Task description:
Where does the word "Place" occur in the entries below? Copy every line that has it.
(Material provided)
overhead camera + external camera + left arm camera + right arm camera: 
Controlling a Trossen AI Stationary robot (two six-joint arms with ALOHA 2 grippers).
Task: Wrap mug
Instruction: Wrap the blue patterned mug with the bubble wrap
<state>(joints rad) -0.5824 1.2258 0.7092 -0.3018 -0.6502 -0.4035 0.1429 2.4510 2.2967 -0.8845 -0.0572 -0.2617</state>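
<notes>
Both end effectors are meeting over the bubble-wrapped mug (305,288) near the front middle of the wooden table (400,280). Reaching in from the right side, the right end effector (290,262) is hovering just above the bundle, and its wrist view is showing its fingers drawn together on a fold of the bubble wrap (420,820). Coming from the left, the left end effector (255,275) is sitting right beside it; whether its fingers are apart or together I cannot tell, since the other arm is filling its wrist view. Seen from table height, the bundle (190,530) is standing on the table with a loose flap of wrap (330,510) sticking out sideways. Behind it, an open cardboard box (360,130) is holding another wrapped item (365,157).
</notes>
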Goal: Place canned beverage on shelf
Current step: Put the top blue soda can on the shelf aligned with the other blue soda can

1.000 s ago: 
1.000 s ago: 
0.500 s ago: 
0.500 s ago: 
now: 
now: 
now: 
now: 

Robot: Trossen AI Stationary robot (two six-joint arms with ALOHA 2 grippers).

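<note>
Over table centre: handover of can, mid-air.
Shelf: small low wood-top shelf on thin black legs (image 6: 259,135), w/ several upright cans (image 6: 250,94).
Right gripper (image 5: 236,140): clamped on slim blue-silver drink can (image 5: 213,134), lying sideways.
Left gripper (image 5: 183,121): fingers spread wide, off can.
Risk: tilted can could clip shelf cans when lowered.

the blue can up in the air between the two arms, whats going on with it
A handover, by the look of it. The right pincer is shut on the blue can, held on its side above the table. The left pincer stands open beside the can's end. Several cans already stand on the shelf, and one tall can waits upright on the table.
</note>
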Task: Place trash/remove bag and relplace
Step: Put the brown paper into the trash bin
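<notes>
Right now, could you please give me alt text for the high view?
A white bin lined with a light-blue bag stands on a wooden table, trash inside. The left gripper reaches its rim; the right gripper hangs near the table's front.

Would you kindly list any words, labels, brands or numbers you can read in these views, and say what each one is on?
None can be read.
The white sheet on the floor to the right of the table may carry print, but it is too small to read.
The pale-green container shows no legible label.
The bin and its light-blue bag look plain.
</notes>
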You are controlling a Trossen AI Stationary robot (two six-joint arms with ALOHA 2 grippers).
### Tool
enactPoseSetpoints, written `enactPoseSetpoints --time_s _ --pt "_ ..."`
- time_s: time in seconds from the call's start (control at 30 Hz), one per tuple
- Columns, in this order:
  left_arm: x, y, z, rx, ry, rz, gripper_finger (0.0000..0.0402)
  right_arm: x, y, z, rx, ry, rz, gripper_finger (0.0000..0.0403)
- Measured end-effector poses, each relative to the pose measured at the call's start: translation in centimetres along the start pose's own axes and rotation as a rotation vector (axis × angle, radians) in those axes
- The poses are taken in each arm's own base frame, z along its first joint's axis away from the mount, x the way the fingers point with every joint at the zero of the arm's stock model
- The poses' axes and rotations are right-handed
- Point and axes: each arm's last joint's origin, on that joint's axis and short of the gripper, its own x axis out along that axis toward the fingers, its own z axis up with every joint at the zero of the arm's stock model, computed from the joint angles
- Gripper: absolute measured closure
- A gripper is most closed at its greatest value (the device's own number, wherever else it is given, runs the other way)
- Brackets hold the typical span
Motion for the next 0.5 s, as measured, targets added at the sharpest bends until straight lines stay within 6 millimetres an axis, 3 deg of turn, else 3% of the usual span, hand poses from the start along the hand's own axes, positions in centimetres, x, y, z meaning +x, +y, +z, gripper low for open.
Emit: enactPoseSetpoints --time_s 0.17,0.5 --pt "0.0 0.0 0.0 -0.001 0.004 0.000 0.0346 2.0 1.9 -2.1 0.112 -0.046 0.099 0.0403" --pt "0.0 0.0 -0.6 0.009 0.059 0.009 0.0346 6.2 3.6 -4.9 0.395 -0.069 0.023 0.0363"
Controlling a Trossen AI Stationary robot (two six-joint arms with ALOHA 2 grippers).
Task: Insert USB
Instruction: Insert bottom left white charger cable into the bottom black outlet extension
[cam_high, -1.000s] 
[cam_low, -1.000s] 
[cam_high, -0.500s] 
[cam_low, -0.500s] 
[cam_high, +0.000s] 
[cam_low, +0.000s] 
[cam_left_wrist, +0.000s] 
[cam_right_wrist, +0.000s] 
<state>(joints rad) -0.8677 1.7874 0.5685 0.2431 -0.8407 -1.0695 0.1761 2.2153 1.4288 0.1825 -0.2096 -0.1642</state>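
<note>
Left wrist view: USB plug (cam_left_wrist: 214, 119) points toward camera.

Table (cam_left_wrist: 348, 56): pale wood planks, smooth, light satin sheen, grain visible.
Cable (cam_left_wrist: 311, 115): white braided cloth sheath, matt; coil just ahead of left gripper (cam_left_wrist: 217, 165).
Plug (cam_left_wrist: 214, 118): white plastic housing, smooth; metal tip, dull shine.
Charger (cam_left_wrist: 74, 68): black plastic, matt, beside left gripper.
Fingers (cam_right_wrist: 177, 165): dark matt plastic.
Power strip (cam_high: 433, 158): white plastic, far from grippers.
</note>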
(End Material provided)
Exercise result:
Goal: Place canned beverage on shelf
Task: Place trash/remove bag and relplace

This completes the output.